Your task >>
Output all entries precisely.

Records provided >>

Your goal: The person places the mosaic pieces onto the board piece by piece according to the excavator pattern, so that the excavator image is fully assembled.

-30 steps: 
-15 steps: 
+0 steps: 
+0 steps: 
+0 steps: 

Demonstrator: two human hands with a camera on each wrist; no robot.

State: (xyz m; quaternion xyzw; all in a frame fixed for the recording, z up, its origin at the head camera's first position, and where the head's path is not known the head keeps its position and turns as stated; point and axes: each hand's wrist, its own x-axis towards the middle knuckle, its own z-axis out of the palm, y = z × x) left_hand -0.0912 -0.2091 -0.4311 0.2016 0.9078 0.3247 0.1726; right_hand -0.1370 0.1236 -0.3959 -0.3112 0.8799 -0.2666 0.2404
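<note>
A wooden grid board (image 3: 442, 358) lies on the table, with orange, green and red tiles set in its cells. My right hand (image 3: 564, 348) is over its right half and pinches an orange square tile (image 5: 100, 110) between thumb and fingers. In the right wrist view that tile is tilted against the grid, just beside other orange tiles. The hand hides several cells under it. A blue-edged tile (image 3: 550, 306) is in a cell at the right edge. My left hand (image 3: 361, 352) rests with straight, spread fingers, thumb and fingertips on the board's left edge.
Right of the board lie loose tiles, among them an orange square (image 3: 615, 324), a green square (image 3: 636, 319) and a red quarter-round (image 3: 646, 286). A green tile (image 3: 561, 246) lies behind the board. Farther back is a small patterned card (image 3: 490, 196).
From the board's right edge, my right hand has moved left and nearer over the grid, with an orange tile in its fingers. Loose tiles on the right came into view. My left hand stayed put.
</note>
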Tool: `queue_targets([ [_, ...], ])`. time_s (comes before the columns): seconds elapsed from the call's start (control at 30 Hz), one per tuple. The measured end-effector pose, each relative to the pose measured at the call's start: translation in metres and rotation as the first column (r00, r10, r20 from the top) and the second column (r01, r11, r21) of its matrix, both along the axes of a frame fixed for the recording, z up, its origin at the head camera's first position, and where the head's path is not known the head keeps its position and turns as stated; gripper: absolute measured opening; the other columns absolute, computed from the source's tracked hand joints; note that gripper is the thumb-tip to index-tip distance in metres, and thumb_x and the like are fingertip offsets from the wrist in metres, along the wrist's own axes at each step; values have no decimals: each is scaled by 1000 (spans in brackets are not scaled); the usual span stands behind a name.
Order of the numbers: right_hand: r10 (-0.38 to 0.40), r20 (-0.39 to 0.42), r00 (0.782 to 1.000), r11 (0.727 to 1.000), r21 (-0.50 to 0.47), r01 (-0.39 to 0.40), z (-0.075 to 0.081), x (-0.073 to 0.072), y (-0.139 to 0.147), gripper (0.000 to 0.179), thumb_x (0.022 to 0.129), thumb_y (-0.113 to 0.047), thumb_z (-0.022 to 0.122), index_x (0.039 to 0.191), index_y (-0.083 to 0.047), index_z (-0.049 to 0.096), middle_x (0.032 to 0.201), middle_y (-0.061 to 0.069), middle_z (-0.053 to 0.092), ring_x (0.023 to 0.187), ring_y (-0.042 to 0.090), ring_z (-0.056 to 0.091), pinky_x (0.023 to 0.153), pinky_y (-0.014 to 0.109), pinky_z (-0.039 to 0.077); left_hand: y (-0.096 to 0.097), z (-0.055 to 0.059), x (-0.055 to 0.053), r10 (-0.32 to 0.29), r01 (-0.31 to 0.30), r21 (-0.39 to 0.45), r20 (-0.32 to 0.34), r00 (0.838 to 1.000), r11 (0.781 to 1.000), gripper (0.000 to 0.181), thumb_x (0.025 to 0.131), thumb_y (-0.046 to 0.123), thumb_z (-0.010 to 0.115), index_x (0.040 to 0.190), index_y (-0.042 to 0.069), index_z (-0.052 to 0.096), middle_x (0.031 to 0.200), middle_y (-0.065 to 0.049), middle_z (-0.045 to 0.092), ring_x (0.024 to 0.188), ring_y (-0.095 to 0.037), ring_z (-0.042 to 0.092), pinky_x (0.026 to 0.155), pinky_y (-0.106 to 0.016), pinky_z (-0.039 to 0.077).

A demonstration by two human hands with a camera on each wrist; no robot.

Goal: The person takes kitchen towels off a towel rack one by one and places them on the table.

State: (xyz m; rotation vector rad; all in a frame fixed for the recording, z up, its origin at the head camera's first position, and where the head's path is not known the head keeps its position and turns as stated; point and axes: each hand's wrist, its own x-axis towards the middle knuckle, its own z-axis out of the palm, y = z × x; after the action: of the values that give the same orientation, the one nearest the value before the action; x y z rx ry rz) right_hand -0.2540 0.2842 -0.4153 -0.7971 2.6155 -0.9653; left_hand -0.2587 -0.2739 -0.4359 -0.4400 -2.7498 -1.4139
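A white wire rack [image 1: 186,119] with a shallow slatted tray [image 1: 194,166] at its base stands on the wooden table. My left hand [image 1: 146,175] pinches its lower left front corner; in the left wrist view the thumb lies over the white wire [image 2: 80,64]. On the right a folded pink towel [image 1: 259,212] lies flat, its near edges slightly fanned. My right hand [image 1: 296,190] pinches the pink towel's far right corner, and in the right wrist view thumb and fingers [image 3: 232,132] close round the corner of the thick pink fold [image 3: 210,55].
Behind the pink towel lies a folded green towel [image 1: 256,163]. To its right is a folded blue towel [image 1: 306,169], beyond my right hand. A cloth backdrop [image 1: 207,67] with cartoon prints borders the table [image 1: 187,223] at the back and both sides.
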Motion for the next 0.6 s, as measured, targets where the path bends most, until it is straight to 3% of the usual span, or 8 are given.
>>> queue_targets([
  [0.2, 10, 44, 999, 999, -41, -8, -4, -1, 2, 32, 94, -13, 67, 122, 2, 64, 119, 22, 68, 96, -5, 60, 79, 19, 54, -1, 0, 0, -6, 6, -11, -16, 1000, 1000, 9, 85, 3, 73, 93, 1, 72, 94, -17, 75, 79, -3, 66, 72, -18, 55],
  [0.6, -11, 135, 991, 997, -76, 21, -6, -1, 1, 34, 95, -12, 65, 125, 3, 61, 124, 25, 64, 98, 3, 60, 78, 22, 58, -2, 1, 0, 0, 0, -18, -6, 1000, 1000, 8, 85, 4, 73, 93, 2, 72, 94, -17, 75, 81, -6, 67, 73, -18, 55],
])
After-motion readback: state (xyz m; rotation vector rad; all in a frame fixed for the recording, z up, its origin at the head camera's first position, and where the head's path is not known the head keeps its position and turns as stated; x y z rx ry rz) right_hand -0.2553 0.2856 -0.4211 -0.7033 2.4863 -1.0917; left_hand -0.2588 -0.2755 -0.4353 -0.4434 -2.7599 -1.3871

Answer section >>
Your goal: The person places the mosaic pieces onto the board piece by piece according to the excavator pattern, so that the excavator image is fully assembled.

-30 steps: 
-15 steps: 
+0 steps: 
+0 steps: 
+0 steps: 

Demonstrator: two human hands with a camera on each wrist; no robot.

State: (xyz m; quaternion xyzw; all in a frame fixed for the recording, z up, its origin at the head camera's first position, and where the head's path is not known the head keeps its position and turns as stated; point and axes: each hand's wrist, its own x-axis towards the middle knuckle, its own z-axis out of the palm, y = z × x) left_hand -0.0912 -0.2091 -0.4311 0.2016 0.9078 0.3247 0.1726; right_hand -0.1370 0.1236 -0.3959 -0.3112 0.8799 -0.2666 0.2404
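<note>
A wooden grid board (image 3: 442, 358) lies on the table, with orange, green and red tiles set in its cells. My right hand (image 3: 564, 348) is over its right half and pinches an orange square tile (image 5: 100, 110) between thumb and fingers. In the right wrist view that tile is tilted against the grid, just beside other orange tiles. The hand hides several cells under it. A blue-edged tile (image 3: 550, 306) is in a cell at the right edge. My left hand (image 3: 361, 352) rests with straight, spread fingers, thumb and fingertips on the board's left edge.
Right of the board lie loose tiles, among them an orange square (image 3: 615, 324), a green square (image 3: 636, 319) and a red quarter-round (image 3: 646, 286). A green tile (image 3: 561, 246) lies behind the board. Farther back is a small patterned card (image 3: 490, 196).
From the board's right edge, my right hand has moved left and nearer over the grid, with an orange tile in its fingers. Loose tiles on the right came into view. My left hand stayed put.
</note>
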Tool: `queue_targets([ [_, ...], ])`. time_s (comes before the columns): seconds elapsed from the call's start (control at 30 Hz), one per tuple. The measured end-effector pose, each relative to the pose measured at the call's start: translation in metres and rotation as the first column (r00, r10, r20 from the top) and the second column (r01, r11, r21) of its matrix, both along the axes of a frame fixed for the recording, z up, its origin at the head camera's first position, and where the head's path is not known the head keeps its position and turns as stated; gripper: absolute measured opening; the other columns absolute, computed from the source's tracked hand joints; note that gripper is the thumb-tip to index-tip distance in metres, and thumb_x and the like are fingertip offsets from the wrist in metres, along the wrist's own axes at each step; values have no decimals: each is scaled by 1000 (spans in brackets are not scaled); the usual span stands behind a name.
Order of the numbers: right_hand: r10 (-0.38 to 0.40), r20 (-0.39 to 0.42), r00 (0.782 to 1.000), r11 (0.727 to 1.000), r21 (-0.50 to 0.47), r01 (-0.39 to 0.40), z (-0.075 to 0.081), x (-0.073 to 0.072), y (-0.139 to 0.147), gripper (0.000 to 0.179), thumb_x (0.022 to 0.129), thumb_y (-0.113 to 0.047), thumb_z (-0.022 to 0.122), index_x (0.039 to 0.191), index_y (-0.083 to 0.047), index_z (-0.049 to 0.096), middle_x (0.032 to 0.201), middle_y (-0.061 to 0.069), middle_z (-0.053 to 0.092), ring_x (0.023 to 0.187), ring_y (-0.042 to 0.090), ring_z (-0.056 to 0.091), pinky_x (0.023 to 0.153), pinky_y (-0.014 to 0.109), pinky_z (-0.039 to 0.077); left_hand: y (-0.096 to 0.097), z (-0.055 to 0.059), x (-0.055 to 0.053), r10 (-0.32 to 0.29), r01 (-0.31 to 0.30), r21 (-0.39 to 0.45), r20 (-0.32 to 0.34), r00 (0.838 to 1.000), r11 (0.781 to 1.000), gripper (0.000 to 0.181), thumb_x (0.025 to 0.131), thumb_y (-0.046 to 0.123), thumb_z (-0.010 to 0.115), index_x (0.040 to 0.190), index_y (-0.042 to 0.069), index_z (-0.052 to 0.096), middle_x (0.031 to 0.200), middle_y (-0.065 to 0.049), middle_z (-0.045 to 0.092), ring_x (0.024 to 0.188), ring_y (-0.095 to 0.037), ring_z (-0.042 to 0.092), pinky_x (0.026 to 0.155), pinky_y (-0.106 to 0.016), pinky_z (-0.039 to 0.077).

A demonstration by two human hands with a camera on each wrist; no robot.

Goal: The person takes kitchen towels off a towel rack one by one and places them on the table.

State: (xyz m; rotation vector rad; all in a frame fixed for the recording, z up, its origin at the head camera's first position, and where the head's path is not known the head keeps its position and turns as stated; point and axes: each hand's wrist, its own x-axis towards the middle knuckle, its own z-axis out of the palm, y = z × x; after the action: of the values that give the same orientation, the one nearest the value before the action; x y z rx ry rz) right_hand -0.2540 0.2842 -0.4153 -0.7971 2.6155 -0.9653; left_hand -0.2587 -0.2739 -0.4359 -0.4400 -2.7498 -1.4139
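A white wire rack [image 1: 186,119] with a shallow slatted tray [image 1: 194,166] at its base stands on the wooden table. My left hand [image 1: 146,175] pinches its lower left front corner; in the left wrist view the thumb lies over the white wire [image 2: 80,64]. On the right a folded pink towel [image 1: 259,212] lies flat, its near edges slightly fanned. My right hand [image 1: 296,190] pinches the pink towel's far right corner, and in the right wrist view thumb and fingers [image 3: 232,132] close round the corner of the thick pink fold [image 3: 210,55].
Behind the pink towel lies a folded green towel [image 1: 256,163]. To its right is a folded blue towel [image 1: 306,169], beyond my right hand. A cloth backdrop [image 1: 207,67] with cartoon prints borders the table [image 1: 187,223] at the back and both sides.
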Motion for the next 0.6 s, as measured, targets where the path bends most, until it is straight to 3% of the usual span, or 8 are given.
>>> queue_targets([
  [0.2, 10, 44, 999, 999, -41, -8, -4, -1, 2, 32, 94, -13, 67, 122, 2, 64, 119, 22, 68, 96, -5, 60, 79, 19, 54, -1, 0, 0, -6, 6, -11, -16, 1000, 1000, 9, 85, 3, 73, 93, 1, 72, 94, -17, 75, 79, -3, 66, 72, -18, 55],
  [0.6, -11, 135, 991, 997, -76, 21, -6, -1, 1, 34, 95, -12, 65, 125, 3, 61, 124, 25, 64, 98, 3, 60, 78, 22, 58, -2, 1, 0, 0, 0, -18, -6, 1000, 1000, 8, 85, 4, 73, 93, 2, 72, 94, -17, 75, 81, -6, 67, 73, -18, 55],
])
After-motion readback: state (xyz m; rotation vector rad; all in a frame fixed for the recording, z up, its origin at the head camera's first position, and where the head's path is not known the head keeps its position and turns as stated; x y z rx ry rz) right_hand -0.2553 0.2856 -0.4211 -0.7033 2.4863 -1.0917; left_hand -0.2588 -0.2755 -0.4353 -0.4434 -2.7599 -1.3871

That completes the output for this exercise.